__Instructions for the task__. Your job is to return the whole listing unchanged while skipping its images.

__Collected material__.
BEGIN

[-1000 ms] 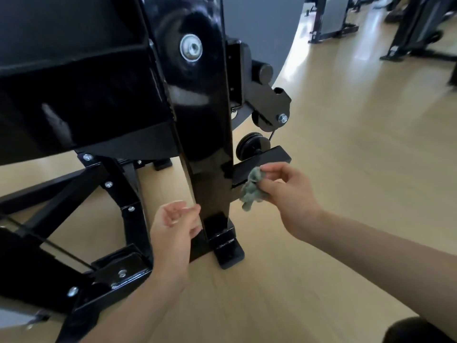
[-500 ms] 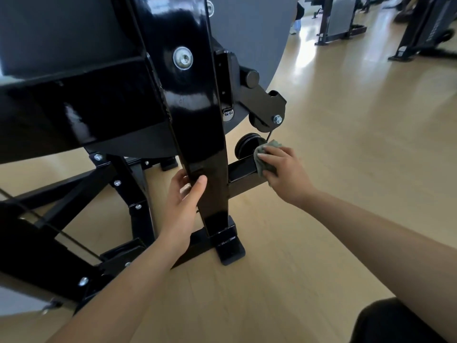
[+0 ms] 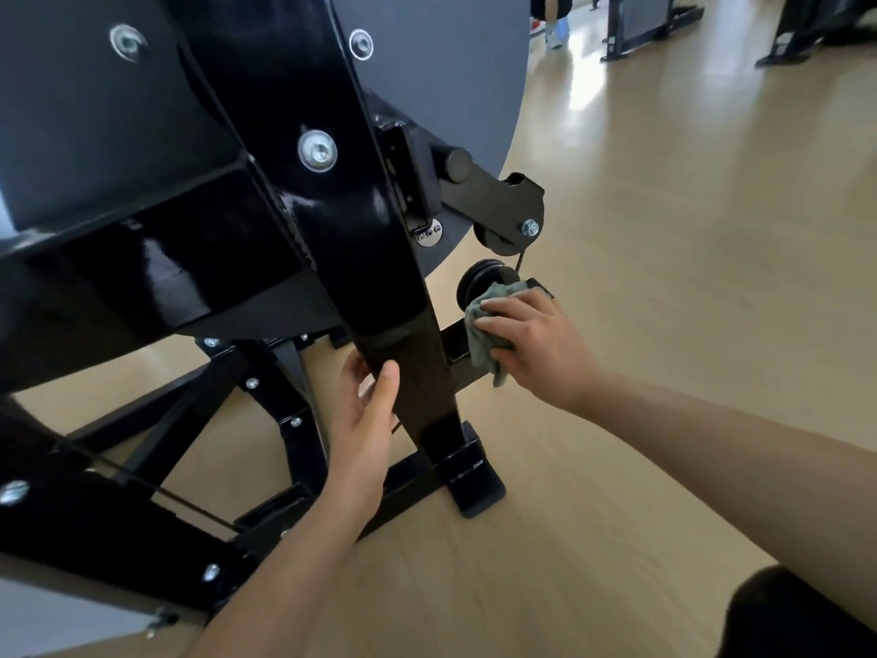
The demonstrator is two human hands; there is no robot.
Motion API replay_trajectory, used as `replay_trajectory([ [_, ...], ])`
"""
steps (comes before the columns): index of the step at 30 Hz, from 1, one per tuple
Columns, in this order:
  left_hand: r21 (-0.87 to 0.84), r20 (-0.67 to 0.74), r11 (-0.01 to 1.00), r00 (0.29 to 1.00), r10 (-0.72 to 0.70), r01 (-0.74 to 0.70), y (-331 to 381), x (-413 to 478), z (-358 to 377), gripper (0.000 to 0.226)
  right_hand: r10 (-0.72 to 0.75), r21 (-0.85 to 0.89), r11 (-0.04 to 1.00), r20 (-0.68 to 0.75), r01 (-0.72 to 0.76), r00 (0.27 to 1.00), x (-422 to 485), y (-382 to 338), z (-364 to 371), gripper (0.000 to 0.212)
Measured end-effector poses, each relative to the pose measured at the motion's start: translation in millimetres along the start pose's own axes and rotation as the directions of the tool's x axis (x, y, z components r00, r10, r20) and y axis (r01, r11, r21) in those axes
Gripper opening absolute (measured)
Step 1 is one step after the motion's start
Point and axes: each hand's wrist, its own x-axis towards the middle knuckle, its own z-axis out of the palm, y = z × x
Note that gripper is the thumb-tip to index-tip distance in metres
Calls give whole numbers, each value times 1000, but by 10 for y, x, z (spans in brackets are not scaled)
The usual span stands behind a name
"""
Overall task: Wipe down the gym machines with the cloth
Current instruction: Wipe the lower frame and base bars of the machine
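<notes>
A glossy black gym machine fills the left and centre of the head view, with a slanted black upright post [image 3: 375, 258] running down to a foot on the floor. My left hand [image 3: 368, 415] grips that post low down, thumb on its front face and fingers behind it. A crumpled grey-green cloth [image 3: 484, 344] lies on the short black crossbar [image 3: 453, 346] to the right of the post. My right hand [image 3: 531, 344] presses the cloth onto the bar with fairly straight fingers. Part of the cloth hangs below my palm.
Two black pulleys [image 3: 479, 282] and a thin cable sit just above the cloth. Bolted black frame struts [image 3: 265, 401] spread at lower left. Pale wood floor [image 3: 688, 277] lies to the right. Other machines [image 3: 650, 21] stand at the far top right, with a person's legs [image 3: 553, 16] beyond.
My left hand rose from beside the post and took hold of it. My right hand lifted the bunched cloth onto the crossbar and now presses it there, nearer the pulley.
</notes>
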Motion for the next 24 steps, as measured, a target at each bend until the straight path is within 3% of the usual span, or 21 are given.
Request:
replay_trajectory([
  [4, 15, -15, 1000, 1000, 5, -5, -16, -11, 34, 52, 72, 29, 997, -195, -67, 978, -9, 54, -41, 25],
  [7, 36, -32, 999, 999, 20, -19, -39, -10, 44, 67, 327, 152, 940, -146, -305, 934, -73, 104, -27, 41],
  [9, 43, -47, 999, 998, 33, -31, -59, -3, 43, 69, 508, 303, 826, -37, -475, 860, -106, 147, 15, 56],
  [14, 30, -81, 999, 996, 36, -34, -113, 10, 33, 77, 718, 676, 478, 67, -561, 693, -114, 117, 81, 64],
  [20, 33, -86, 999, 995, 42, -39, -92, 10, 39, 71, 846, 678, 266, 177, -686, 503, -163, 151, 51, 29],
  [24, 38, -86, 998, 995, 47, -44, -73, 1, 47, 54, 837, 678, -48, 428, -733, 341, -157, 61, 2, 22],
])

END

__Result__.
[-1000 ms] 
[-500 ms] 
[+0 ms] 
The demonstrator is two human hands; there is no robot.
Motion API replay_trajectory, used as `replay_trajectory([ [_, ...], ])`
"""
steps (comes before the columns): index of the step at 30 Hz, from 1, one per tuple
Columns, in this order:
  left_hand: r21 (-0.87 to 0.84), r20 (-0.67 to 0.74), r11 (-0.01 to 1.00), r00 (0.29 to 1.00), r10 (-0.72 to 0.70), r01 (-0.74 to 0.70), y (-331 to 381), x (-413 to 478), z (-358 to 377), gripper (0.000 to 0.226)
  right_hand: r10 (-0.72 to 0.75), r21 (-0.85 to 0.89), r11 (-0.04 to 1.00), r20 (-0.68 to 0.75), r01 (-0.72 to 0.76), r00 (0.27 to 1.00), x (-422 to 485), y (-382 to 338), z (-364 to 371), gripper (0.000 to 0.212)
Measured end-effector poses, each relative to the pose measured at the motion's start: translation in millimetres along the start pose's own axes and rotation as the directions of the tool's x axis (x, y, z components r00, r10, r20) and y axis (r01, r11, r21) in those axes
Gripper opening absolute (measured)
Step 1 is one step after the motion's start
Point and axes: each hand's wrist, its own x-axis towards the middle knuckle, its own z-axis out of the palm, y = z × x
Note that gripper is the thumb-tip to index-tip distance in metres
Calls give whole numbers, each value times 1000, but by 10 for y, x, z (spans in brackets are not scaled)
The usual span stands behind a name
"""
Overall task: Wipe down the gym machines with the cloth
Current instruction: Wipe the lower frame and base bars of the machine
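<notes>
A glossy black gym machine fills the left and centre of the head view, with a slanted black upright post [image 3: 375, 258] running down to a foot on the floor. My left hand [image 3: 368, 415] grips that post low down, thumb on its front face and fingers behind it. A crumpled grey-green cloth [image 3: 484, 344] lies on the short black crossbar [image 3: 453, 346] to the right of the post. My right hand [image 3: 531, 344] presses the cloth onto the bar with fairly straight fingers. Part of the cloth hangs below my palm.
Two black pulleys [image 3: 479, 282] and a thin cable sit just above the cloth. Bolted black frame struts [image 3: 265, 401] spread at lower left. Pale wood floor [image 3: 688, 277] lies to the right. Other machines [image 3: 650, 21] stand at the far top right, with a person's legs [image 3: 553, 16] beyond.
My left hand rose from beside the post and took hold of it. My right hand lifted the bunched cloth onto the crossbar and now presses it there, nearer the pulley.
</notes>
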Motion for the next 24 steps, as measured, a target at each bend until the straight path is within 3% of the usual span, or 21 are given.
Request:
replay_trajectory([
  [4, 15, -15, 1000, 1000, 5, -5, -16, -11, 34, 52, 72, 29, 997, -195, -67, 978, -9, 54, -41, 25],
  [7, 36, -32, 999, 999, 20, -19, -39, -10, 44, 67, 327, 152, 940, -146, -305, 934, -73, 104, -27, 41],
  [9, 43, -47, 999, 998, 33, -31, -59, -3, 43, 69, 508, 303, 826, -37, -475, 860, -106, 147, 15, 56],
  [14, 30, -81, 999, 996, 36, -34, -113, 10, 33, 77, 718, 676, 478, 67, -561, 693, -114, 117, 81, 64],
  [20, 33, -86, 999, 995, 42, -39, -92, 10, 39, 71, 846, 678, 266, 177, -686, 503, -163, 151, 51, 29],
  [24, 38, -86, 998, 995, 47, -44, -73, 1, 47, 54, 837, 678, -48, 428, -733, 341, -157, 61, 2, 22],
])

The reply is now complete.